## Task details
Go through the material below and return each line with the string "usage" in it.

## Task input
==*==

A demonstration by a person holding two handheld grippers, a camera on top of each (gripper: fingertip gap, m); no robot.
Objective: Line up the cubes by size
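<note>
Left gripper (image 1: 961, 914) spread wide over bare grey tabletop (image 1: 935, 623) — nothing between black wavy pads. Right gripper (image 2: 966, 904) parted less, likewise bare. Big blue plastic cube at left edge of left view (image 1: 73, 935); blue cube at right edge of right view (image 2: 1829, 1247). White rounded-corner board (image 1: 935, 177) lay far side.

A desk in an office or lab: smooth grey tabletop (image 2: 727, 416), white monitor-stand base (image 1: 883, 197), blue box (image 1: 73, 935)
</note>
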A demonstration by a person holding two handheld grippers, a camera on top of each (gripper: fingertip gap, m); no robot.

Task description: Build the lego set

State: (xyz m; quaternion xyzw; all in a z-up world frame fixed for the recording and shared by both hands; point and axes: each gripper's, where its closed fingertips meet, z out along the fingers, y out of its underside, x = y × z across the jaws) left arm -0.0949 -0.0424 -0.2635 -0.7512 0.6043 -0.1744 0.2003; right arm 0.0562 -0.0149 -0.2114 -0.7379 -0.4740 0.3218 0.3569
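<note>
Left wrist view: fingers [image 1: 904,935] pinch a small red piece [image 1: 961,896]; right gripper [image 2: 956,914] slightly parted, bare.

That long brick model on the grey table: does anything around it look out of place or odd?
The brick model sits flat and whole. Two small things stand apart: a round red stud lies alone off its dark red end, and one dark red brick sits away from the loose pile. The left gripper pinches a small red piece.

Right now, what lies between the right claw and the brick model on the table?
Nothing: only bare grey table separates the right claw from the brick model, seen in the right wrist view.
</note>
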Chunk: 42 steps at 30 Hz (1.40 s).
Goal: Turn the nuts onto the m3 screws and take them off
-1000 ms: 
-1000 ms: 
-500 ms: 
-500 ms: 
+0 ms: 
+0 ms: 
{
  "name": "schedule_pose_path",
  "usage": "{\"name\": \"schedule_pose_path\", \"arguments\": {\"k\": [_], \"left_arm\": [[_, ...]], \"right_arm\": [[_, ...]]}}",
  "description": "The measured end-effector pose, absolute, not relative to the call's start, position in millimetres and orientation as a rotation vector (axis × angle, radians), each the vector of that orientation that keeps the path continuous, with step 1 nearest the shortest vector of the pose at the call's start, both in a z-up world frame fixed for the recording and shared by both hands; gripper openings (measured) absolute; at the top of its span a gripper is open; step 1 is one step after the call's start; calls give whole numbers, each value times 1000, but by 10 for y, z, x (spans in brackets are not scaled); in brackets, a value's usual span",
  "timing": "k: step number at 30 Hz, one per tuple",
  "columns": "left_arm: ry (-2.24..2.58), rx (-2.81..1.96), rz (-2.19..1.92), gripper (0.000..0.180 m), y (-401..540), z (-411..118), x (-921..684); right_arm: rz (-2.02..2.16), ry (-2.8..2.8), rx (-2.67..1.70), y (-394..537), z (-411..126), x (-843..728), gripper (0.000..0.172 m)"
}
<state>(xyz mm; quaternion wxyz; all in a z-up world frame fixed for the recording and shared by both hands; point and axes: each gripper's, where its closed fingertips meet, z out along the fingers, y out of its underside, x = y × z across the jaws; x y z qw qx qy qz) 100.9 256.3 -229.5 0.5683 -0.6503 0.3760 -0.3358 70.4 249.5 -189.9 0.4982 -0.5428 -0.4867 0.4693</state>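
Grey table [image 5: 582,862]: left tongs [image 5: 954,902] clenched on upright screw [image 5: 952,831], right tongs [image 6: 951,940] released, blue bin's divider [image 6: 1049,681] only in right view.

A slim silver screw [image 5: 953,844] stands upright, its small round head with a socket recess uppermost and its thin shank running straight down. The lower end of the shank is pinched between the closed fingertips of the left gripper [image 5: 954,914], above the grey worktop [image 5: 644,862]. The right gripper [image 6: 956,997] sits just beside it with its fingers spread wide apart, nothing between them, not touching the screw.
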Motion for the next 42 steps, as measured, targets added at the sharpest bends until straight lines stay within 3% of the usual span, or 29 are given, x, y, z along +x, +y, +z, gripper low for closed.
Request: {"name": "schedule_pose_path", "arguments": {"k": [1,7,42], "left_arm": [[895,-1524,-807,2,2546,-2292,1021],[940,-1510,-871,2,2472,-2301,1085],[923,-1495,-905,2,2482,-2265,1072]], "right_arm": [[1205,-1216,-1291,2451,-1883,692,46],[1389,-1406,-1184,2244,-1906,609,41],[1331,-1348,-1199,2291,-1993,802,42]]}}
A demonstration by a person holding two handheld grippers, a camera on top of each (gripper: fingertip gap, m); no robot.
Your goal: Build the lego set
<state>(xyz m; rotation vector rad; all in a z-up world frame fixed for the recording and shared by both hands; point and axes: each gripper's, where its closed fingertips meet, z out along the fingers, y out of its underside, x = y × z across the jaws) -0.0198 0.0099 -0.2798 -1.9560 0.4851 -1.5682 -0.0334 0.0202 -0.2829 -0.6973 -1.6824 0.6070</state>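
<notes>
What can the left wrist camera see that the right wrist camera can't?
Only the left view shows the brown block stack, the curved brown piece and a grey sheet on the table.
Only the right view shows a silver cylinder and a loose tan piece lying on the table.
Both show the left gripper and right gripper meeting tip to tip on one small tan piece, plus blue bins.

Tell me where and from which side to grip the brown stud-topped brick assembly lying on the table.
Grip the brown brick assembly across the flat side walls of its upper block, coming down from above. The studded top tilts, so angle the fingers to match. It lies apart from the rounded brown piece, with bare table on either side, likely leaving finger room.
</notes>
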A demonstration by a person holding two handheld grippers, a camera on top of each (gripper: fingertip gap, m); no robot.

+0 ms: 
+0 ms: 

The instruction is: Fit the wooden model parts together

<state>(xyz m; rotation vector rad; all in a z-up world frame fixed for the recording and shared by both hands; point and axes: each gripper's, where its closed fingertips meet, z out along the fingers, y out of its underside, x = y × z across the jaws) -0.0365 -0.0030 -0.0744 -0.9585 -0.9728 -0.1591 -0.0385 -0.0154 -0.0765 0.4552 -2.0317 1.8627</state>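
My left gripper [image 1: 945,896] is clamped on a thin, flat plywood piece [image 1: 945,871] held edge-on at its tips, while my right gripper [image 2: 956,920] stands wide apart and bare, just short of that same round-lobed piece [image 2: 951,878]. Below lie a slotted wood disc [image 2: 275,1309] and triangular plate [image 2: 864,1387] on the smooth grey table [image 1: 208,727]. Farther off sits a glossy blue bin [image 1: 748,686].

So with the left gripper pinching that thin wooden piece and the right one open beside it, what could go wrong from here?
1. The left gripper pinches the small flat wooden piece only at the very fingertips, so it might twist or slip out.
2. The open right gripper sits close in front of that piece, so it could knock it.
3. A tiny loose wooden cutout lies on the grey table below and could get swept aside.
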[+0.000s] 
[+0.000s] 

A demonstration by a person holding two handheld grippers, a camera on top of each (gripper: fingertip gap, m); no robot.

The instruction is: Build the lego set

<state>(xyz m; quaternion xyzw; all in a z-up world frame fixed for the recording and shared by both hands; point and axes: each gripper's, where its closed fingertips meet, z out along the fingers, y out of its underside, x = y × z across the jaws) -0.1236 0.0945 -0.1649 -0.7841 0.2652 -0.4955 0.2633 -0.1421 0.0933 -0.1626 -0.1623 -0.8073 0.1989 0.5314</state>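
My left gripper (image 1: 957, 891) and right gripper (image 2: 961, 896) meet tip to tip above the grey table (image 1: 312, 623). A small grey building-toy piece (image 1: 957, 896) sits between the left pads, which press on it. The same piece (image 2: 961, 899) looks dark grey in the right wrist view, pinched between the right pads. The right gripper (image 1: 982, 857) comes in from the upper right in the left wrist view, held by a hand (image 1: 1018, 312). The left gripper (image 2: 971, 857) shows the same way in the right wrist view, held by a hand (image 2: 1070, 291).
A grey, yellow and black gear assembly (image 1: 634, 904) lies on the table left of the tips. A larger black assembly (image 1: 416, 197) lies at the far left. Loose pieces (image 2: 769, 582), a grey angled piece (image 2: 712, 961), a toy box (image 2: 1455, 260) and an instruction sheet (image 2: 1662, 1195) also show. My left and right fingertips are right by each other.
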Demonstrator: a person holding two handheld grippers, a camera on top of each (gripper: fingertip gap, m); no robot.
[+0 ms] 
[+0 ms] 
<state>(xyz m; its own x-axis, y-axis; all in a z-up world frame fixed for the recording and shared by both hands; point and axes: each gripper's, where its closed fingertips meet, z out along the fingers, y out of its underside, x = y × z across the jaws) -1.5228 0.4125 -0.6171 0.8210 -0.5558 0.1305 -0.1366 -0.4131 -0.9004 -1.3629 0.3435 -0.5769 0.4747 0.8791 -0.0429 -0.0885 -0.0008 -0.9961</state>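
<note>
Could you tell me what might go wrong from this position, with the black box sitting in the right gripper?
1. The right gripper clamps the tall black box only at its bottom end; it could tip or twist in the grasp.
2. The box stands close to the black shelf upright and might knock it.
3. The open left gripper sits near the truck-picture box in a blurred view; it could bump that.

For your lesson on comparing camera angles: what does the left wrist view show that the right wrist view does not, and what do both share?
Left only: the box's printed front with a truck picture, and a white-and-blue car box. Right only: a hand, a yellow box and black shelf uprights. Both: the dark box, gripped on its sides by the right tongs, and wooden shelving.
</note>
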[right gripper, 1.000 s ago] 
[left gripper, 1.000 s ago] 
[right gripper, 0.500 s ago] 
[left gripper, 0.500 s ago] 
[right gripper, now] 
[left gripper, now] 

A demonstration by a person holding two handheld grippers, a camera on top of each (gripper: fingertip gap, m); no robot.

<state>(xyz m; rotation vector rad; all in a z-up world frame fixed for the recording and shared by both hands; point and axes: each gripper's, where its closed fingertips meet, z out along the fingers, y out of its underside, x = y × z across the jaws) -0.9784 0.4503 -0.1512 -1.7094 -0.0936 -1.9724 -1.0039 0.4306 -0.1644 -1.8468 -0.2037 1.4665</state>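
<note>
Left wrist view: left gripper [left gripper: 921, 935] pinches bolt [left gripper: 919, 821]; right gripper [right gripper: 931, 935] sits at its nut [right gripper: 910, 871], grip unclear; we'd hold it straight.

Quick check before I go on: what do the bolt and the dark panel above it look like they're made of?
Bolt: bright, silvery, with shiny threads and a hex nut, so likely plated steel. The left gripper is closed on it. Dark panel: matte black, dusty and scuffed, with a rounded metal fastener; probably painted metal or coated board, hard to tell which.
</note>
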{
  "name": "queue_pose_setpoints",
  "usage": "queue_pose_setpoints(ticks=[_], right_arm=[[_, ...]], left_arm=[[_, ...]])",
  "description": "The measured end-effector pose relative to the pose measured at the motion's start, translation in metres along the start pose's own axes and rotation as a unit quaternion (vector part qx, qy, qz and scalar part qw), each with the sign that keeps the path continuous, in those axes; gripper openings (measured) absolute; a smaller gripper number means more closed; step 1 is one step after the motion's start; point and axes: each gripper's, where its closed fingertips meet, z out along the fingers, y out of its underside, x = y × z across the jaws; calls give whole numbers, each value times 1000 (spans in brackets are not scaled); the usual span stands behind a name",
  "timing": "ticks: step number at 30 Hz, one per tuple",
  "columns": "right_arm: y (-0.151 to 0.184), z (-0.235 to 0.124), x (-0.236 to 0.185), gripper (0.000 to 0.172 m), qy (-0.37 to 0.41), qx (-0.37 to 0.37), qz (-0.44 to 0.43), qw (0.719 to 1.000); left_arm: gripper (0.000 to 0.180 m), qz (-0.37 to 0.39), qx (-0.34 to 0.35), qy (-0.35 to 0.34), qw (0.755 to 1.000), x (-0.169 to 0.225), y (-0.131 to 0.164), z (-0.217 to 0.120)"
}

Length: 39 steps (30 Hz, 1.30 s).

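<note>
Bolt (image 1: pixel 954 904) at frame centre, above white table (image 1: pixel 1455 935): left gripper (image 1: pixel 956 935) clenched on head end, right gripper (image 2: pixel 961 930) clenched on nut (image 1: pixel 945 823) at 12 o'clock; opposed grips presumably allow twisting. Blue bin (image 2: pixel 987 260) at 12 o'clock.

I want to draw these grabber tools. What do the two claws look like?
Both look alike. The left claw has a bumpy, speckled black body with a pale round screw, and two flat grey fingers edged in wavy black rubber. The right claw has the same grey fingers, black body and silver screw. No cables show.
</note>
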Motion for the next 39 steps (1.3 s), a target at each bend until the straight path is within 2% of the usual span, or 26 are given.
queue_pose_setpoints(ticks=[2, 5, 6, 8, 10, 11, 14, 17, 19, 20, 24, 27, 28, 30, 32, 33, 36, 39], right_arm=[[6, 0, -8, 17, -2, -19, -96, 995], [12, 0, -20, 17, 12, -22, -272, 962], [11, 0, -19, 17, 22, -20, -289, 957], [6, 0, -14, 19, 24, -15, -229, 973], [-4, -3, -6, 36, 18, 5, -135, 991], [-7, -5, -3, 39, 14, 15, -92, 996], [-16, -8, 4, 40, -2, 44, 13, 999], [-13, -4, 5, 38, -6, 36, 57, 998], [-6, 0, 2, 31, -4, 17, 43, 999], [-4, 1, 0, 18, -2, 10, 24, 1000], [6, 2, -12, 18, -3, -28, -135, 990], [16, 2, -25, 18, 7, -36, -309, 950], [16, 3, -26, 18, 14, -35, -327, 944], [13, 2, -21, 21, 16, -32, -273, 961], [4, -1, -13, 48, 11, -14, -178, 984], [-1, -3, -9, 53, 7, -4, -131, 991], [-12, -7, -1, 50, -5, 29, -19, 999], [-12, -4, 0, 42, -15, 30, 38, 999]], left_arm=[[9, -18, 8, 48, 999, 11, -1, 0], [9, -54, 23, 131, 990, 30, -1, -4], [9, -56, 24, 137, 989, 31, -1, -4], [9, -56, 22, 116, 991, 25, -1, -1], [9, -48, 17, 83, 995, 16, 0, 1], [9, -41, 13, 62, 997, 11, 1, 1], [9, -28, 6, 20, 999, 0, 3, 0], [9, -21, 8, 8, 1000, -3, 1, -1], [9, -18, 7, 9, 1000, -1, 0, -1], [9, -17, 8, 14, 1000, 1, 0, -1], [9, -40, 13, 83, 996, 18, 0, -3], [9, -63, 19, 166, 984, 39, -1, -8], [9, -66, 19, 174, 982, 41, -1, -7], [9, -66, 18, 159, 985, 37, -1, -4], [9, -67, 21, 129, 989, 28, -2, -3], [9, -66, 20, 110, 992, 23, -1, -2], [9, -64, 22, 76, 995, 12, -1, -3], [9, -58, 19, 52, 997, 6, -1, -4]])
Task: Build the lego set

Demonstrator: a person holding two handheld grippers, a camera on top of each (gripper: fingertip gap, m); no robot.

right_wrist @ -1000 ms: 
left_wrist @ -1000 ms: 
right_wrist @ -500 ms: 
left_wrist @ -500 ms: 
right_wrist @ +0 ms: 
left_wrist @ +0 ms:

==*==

## Task response
  "usage": "{\"name\": \"schedule_pose_path\", \"arguments\": {\"k\": [_], \"left_arm\": [[_, ...]], \"right_arm\": [[_, ...]]}}",
  "usage": "queue_pose_setpoints(ticks=[_], right_arm=[[_, ...]], left_arm=[[_, ...]])",

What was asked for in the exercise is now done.